A new technical paper titled “X-pSRAM: A Photonic SRAM with Embedded XOR Logic for Ultra-Fast In-Memory Computing” was published by researchers at University of Wisconsin–Madison and USC.
Abstract
“Traditional von Neumann architectures suffer from fundamental bottlenecks due to continuous data movement between memory and processing units, a challenge that worsens with technology scaling as electrical interconnect delays become more significant. These limitations impede the performance and energy efficiency required for modern data-intensive applications. In contrast, photonic in-memory computing presents a promising alternative by harnessing the advantages of light, enabling ultra-fast data propagation without length-dependent impedance, thereby significantly reducing computational latency and energy consumption. This work proposes a novel differential photonic static random access memory (pSRAM) bitcell that facilitates electro-optic data storage while enabling ultra-fast in-memory Boolean XOR computation.
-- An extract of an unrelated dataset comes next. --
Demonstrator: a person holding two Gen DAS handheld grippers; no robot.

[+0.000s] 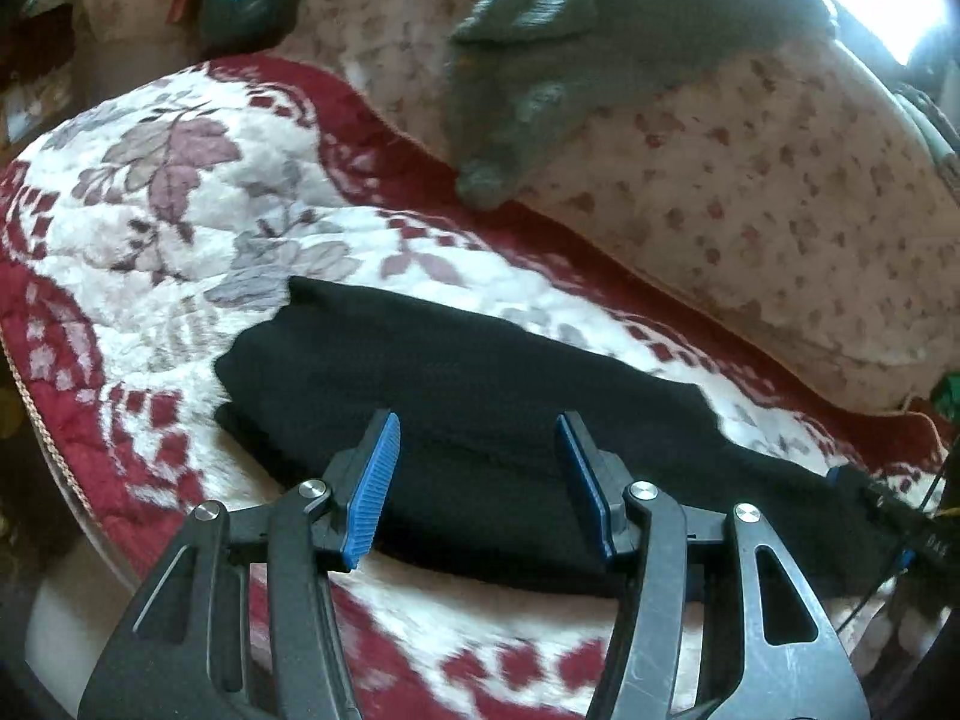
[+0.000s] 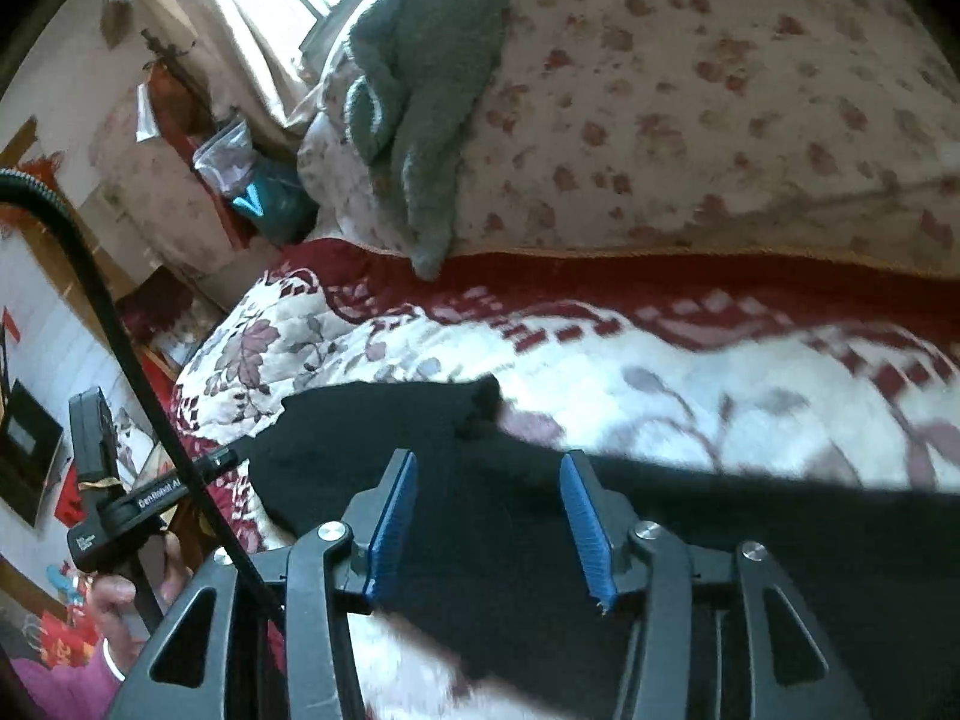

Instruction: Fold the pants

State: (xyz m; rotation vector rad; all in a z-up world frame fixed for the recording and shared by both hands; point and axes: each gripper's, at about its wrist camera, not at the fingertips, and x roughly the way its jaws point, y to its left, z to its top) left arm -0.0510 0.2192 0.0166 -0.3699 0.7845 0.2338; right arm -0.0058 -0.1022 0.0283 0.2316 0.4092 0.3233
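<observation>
Black pants (image 1: 456, 396) lie folded lengthwise on a red and white floral quilt (image 1: 180, 192). My left gripper (image 1: 477, 438) is open, its blue pads just above the near edge of the pants, holding nothing. In the right wrist view the pants (image 2: 480, 480) run from centre to the right edge. My right gripper (image 2: 489, 474) is open over the cloth, holding nothing. The left gripper's body (image 2: 108, 516) shows at the left of the right wrist view, beside the pants' end.
A flowered pillow or duvet (image 1: 750, 192) lies behind the pants, with a grey-green knitted garment (image 1: 570, 60) draped on it. A black cable (image 2: 120, 324) crosses the left of the right wrist view. The bed edge (image 1: 54, 438) is at the left.
</observation>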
By employing cross-coupled microring resonators and differential photodiodes, the XOR-augmented pSRAM (X-pSRAM) bitcell achieves at least 10 GHz read, write, and compute operations entirely in the optical domain. Additionally, wavelength-division multiplexing (WDM) enables n-bit XOR computation in a single-shot operation, supporting massively parallel processing and enhanced computational efficiency. Validated on GlobalFoundries’ 45SPCLO node, the X-pSRAM consumed 13.2 fJ energy per bit for XOR computation, representing a significant advancement toward next-generation optical computing with applications in cryptography, hyperdimensional computing, and neural networks.”
Find the technical paper here. June 2025.
Kaiser, Md Abdullah-Al, Sugeet Sunder, Ajey P. Jacob, and Akhilesh R. Jaiswal. “X-pSRAM: A Photonic SRAM with Embedded XOR Logic for Ultra-Fast In-Memory Computing.” arXiv preprint arXiv:2506.22707 (2025).